— Хорошие новости, парни, — улыбнулся уголками губ командующий. — Новости от графа Мартина. Достигнута договоренность об обмене пленными. Вы — возвращаетесь домой.
Форстер внимательно всматривался в лицо Брандта, пытаясь понять, что, на самом деле, скрывается за этими словами — за время заключения юноша достаточно хорошо изучил Аккима и знал, когда талабекландец говорит искренне.
— Поднимайся, — указал Брандт на Форстера. — Следуй за мной, парень: есть кое-что, что ты должен увидеть. А вы, трое — составьте компанию нашему безрассудному герою.
Что-то было не так. Но, что?! И тут, мгновенная догадка озарила Форстера — Брандт боялся! Весь его внешний вид словно кричал об этом: опустошенный взгляд, в котором уже не было привычной уверенности; тяжелое, прерывистое дыхание, как у загнанного в ловушку зверя; порывистые, судорожные движения — движения деревянной марионетки в труппе каких-нибудь бродячих лицедеев. Да, судя по всему, граф Мартин привел войско к самому порогу своего врага. Что же, у Брандта были все основания, чтобы испытывать страх!
Талабекландский полководец повернулся и исчез за дверью. Юноша поднялся на ноги и поспешил за ним.
Свежий морозный воздух буквально опьянил Форстера — слишком долго времени он провел в душной, затхлой тюрьме. Юноша жадно вдыхал этот упоительный аромат свободы, с интересом осматриваясь вокруг.
Талабекландский лагерь напоминал растревоженный улей: солдаты заканчивали последние приготовления, заливая бивуачные костры и спеша занять предписанные позиции. Армия была готова к выступлению.
Вдалеке, в туманной дымке, маячили неясные очертания Ферликских Холмов — свобода была на расстоянии вытянутой руки.
— Спасибо, — с выражением искренней признательности обратился молодой человек к Аккиму Брандту.
— Не стоит благодарить меня, Форстер. Ты доказал, что являешься более чем достойным противником — во время той самоубийственной атаки, которую предпринял этот ваш сумасшедший идиот, Игнатиц. Ты проявил себя настоящим воином, и, я мечтал бы видеть тебя, парень, одним из моих солдат. Хочется верить, что в других обстоятельствах мы могли бы…, - Брандт осекся…

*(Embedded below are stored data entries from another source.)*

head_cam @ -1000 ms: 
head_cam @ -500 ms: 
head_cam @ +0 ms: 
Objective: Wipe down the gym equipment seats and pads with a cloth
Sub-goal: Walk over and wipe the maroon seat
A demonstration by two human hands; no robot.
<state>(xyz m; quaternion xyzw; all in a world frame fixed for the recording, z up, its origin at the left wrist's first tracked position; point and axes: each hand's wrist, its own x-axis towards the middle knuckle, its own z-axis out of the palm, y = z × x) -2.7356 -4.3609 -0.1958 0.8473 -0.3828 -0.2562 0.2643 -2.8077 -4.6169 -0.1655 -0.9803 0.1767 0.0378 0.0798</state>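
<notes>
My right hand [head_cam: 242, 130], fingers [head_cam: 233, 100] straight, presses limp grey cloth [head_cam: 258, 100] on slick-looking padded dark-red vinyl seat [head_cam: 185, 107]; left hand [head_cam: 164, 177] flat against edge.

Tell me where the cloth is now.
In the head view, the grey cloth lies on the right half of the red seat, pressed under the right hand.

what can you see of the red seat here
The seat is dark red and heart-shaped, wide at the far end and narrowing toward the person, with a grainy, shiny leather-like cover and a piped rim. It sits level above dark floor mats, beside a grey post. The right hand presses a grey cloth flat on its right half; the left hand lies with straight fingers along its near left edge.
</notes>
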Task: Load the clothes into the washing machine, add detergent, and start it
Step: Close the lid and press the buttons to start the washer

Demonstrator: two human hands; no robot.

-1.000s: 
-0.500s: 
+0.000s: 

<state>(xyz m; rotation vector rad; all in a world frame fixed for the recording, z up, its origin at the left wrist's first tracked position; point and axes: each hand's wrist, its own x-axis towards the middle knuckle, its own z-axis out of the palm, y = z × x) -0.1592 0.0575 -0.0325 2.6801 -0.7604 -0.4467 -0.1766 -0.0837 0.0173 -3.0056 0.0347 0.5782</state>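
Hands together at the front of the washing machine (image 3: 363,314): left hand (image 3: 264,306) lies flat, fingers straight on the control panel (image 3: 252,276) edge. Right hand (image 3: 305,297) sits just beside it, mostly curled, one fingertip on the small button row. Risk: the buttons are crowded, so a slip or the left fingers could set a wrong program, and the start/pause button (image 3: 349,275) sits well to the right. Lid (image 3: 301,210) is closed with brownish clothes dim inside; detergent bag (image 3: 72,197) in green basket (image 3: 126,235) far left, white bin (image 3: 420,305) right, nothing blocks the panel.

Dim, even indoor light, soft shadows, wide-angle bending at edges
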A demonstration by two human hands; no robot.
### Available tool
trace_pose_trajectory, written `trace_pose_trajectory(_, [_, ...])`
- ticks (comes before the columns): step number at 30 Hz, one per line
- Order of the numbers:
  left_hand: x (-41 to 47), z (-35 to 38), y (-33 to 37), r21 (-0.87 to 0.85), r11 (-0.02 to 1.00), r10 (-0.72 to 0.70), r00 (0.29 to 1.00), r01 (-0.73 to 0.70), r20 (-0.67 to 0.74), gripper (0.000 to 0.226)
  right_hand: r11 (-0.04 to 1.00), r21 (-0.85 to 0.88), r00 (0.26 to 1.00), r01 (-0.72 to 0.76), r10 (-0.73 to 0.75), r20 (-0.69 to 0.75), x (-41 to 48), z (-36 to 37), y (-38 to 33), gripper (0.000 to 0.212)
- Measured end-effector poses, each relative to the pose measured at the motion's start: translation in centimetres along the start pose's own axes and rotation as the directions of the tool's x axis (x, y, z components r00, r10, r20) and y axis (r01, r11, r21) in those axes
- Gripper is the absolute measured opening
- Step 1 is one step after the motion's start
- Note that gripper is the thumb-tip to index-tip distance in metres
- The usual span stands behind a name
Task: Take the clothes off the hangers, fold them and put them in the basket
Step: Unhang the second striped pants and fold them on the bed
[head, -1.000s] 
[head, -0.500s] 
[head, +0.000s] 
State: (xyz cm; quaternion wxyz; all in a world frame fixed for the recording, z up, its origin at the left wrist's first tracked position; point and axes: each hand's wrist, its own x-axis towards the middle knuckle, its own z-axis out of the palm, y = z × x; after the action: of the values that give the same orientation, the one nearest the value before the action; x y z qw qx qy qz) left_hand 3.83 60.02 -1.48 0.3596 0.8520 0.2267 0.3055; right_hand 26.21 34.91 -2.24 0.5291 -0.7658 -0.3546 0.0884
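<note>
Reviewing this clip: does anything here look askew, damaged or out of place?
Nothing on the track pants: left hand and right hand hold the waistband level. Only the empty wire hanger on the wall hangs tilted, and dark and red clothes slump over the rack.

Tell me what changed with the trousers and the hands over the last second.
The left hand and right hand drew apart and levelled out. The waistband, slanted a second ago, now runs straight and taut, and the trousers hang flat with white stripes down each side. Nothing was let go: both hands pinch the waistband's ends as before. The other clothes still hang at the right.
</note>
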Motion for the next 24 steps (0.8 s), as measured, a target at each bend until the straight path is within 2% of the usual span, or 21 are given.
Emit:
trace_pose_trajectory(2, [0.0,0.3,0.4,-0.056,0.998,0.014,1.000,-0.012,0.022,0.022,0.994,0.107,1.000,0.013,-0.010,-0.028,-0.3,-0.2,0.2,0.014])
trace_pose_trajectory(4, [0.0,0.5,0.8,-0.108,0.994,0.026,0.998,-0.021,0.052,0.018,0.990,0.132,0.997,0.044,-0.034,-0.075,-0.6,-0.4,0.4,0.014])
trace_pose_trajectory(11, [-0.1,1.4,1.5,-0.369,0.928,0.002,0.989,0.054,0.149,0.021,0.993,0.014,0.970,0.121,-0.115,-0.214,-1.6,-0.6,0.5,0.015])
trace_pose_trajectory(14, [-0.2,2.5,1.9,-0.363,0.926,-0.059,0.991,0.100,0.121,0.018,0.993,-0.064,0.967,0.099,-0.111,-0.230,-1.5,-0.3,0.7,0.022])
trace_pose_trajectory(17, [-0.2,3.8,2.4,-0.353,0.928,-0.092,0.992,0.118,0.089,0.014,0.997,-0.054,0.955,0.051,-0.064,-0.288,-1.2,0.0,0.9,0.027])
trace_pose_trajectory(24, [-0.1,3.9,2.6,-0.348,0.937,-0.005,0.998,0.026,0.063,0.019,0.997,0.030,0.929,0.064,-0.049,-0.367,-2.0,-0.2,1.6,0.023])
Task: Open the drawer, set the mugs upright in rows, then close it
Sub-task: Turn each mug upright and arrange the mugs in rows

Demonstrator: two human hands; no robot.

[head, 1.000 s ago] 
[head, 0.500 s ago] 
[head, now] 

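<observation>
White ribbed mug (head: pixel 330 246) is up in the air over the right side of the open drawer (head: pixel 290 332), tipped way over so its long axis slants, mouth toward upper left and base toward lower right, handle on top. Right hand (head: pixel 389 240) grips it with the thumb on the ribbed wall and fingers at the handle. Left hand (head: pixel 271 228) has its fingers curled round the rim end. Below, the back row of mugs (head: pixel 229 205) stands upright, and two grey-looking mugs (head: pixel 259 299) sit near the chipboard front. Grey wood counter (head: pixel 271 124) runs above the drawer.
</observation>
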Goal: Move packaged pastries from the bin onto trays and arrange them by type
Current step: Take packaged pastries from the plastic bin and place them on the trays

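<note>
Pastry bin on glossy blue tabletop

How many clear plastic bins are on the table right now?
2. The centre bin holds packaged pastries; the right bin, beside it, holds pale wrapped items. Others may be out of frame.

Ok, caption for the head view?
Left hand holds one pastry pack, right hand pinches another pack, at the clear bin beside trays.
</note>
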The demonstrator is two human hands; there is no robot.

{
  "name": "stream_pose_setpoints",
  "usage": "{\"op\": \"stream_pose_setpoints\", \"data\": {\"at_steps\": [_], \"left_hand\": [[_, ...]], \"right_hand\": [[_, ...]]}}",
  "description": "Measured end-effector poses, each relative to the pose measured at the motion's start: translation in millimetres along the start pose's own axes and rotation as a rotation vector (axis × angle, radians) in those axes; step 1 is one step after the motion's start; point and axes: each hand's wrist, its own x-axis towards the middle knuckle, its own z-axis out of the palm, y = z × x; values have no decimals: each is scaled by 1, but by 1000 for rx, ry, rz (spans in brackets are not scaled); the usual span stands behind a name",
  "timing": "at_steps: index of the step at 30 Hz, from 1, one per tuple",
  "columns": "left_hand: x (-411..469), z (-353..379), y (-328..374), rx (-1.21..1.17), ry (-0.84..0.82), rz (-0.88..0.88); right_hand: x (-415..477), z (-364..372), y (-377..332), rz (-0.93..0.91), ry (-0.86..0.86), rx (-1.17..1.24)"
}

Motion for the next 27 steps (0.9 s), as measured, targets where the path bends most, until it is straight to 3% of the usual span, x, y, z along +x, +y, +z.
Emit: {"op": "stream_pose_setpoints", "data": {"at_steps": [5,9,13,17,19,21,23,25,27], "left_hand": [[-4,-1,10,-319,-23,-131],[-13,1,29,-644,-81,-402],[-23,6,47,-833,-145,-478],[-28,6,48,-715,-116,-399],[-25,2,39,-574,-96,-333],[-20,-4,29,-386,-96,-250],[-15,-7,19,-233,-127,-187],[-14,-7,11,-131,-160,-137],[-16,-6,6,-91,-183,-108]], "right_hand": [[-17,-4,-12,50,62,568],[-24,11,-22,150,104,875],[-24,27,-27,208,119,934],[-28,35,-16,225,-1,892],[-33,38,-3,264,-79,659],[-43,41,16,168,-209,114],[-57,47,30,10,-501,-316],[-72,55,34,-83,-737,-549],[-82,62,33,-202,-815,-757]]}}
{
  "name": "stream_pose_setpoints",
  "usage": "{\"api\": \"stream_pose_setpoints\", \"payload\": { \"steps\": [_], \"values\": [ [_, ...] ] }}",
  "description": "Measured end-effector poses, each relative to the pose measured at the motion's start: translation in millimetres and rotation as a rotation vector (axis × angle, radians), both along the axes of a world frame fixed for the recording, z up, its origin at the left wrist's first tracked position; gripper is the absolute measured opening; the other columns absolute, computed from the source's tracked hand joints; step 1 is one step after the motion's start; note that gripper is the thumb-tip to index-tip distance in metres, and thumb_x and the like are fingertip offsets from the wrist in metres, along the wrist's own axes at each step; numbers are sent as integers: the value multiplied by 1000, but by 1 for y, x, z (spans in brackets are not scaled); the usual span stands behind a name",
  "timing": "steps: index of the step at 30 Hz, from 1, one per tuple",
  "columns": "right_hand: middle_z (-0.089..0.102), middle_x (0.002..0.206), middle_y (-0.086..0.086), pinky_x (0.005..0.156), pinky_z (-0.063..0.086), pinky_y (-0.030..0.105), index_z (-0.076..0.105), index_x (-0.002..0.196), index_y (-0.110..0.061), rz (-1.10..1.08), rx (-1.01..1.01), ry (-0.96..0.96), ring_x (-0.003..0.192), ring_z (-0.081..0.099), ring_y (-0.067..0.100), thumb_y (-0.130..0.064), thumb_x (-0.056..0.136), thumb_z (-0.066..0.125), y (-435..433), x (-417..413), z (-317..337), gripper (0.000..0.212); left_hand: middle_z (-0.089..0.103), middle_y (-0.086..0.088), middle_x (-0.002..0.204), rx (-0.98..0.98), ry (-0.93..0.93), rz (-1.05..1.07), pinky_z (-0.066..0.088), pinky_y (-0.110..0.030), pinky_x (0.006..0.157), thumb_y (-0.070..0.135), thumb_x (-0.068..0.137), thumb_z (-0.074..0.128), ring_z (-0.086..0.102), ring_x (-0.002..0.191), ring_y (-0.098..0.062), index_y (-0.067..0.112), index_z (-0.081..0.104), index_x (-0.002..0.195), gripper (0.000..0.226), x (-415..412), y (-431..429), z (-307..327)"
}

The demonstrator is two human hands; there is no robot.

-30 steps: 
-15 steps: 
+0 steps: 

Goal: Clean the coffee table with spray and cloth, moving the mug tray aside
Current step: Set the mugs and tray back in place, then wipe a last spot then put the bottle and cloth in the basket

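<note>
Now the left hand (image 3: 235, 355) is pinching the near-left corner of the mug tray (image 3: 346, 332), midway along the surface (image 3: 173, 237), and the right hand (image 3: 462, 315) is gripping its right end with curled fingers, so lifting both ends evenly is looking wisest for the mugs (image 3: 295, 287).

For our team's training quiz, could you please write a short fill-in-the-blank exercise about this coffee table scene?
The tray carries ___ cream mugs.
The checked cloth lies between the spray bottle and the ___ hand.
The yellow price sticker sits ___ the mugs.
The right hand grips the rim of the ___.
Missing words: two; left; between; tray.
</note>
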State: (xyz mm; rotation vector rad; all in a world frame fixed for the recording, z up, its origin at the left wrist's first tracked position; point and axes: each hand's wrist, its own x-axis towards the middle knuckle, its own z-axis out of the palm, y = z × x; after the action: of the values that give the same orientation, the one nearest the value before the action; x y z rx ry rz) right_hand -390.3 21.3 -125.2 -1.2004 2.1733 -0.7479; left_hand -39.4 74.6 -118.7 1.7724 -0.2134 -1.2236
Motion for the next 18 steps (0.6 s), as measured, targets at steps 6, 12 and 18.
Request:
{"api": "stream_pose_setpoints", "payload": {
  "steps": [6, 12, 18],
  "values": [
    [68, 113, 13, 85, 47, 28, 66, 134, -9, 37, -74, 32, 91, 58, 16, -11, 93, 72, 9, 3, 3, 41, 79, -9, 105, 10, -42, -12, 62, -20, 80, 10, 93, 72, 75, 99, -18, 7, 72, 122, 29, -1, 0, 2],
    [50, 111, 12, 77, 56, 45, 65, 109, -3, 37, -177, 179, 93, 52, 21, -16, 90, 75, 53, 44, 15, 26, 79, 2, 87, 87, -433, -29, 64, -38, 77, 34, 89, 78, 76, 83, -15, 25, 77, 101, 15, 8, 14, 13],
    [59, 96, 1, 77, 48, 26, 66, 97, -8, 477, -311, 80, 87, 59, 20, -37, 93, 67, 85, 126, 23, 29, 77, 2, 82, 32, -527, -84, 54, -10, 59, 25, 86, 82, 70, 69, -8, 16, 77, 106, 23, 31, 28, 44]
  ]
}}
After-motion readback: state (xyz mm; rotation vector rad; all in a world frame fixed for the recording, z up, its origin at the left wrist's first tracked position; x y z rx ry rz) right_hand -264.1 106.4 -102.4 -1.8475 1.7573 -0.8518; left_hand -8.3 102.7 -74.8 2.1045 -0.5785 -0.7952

— Что же, жизнь порой преподносит нам удивительные сюрпризы, — после короткой заминки продолжил талабекландец. — Кажется, что ты оказался в дерьме, по самую шею, а на самом деле — оказывается, что тебе крупно повезло. Тебе, действительно, повезло, Форстер. Если бы на следующий день после той злосчастной атаки, Оскар Зензи не захватил в плен Якоба Шрэма — скорее всего, вы все были бы уже мертвы.
Брандт сделал паузу, ожидая вопросов, но Форстер предпочел подождать дальнейших объяснений. Акким кивнул и, невесело усмехнувшись, продолжил:
— Шрэм, конечно, ничтожество, но — ничтожество с хорошими связями. Насколько мне известно, он состоит в дальнем родстве с самой Оттилией. Граф Мартин согласился обменять всех, кто попал к нам в плен, на этого аристократического пустозвона. Что же, приятно видеть, что ваш командир преисполнен решимости вернуть свободу своим людям. В наше время редко можно встретить военачальника, относящегося к своим подчиненным так же, как если бы они были членами его семьи. Не правда ли? — Брандт повернулся и двинулся дальше вглубь лагеря.
Кто-то слегка подтолкнул Форстера в спину и, юноша, чуть запнувшись, последовал за командиром талабекландцев, петляя между догоравшими бивуачными кострами, походными палатками, коновязями и группами солдат, заканчивающих последние приготовления к выступлению. Через несколько минут Брандт, Шлагенер и их сопровождающие поднялись на небольшой холм, ограничивающий лагерь талабекландцев с юго-востока. С него открывался вид на извилистую долину, зажатую между соседними грядами, постепенно переходящую в обширную плоскую равнину. Огромное облако пыли поднималось на противоположной стороне равнины, медленно приближаясь к лагерю. Оно ширилось и разрасталось, постепенно заполняя собой все пространство, затмевая солнце, низко стоящее над горизонтом — пыль, поднимаемая ногами стирландских солдат! У Форстера перехватило дыхание при виде этого величественного зрелища. Там должно быть не меньше пяти тысяч солдат… Да нет, пожалуй — гораздо больше…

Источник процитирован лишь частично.